Although fixed-price contracts entail a greater risk of a reduced profit or financial loss on a contract compared to other
types of contracts we enter into, fixed-price contracts typically provide higher profit opportunities because we may be able to
benefit from cost savings and operating efficiencies. In contrast, cost-plus-fee contracts are subject to statutory limits on profit
margins and generally are the least profitable of our contract types. Our U.S. Government customers typically determine what
type of contract we enter into. Cost-plus-fee and fixed-price contracts in our federal business accounted for approximately 17%
and 79%, respectively, of our federal business revenues for the year ended December 29, 2019. To the extent that we enter into
more cost-plus-fee or less fixed-price contracts in proportion to our total contract mix in the future, our margins and operating
results may suffer. Our operating results may also suffer to the extent we have a contract mix that is focused on developmental
projects, which are typically at lower profit margins as compared to margins on production projects.
Our cash flow and profitability could be reduced if expenditures are incurred prior to the final receipt of a contract.

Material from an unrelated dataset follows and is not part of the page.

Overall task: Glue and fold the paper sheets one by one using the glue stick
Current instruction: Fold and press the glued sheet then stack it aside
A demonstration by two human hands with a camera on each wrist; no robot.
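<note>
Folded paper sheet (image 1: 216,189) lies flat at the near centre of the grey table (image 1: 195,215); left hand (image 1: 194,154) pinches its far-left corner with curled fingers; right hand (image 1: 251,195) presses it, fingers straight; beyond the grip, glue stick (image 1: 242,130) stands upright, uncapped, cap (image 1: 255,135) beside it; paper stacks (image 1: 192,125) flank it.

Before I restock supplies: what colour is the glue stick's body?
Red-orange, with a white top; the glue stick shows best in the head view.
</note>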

We provide various professional services, specialized products, and sometimes procure equipment and materials on
behalf of our customers under various contractual arrangements. From time to time, in order to ensure that we satisfy our
customers’ delivery requirements and schedules, we may elect to initiate procurement in advance of receiving final
authorization from the government customer or a prime contractor. In addition, from time to time, we may build production
units such as unmanned aerial vehicles in advance of receiving an anticipated contract award. If our government or prime
contractor customer’s requirements should change or if the government or the prime contractor should direct the anticipated
procurement to another contractor, or if the anticipated contract award does not materialize, or if the equipment or materials
become obsolete or require modification before we are under contract for the procurement, our investment in the equipment or
materials might be at risk if we cannot efficiently resell them. This could reduce anticipated earnings or result in a loss,
negatively affecting our cash flow and profitability.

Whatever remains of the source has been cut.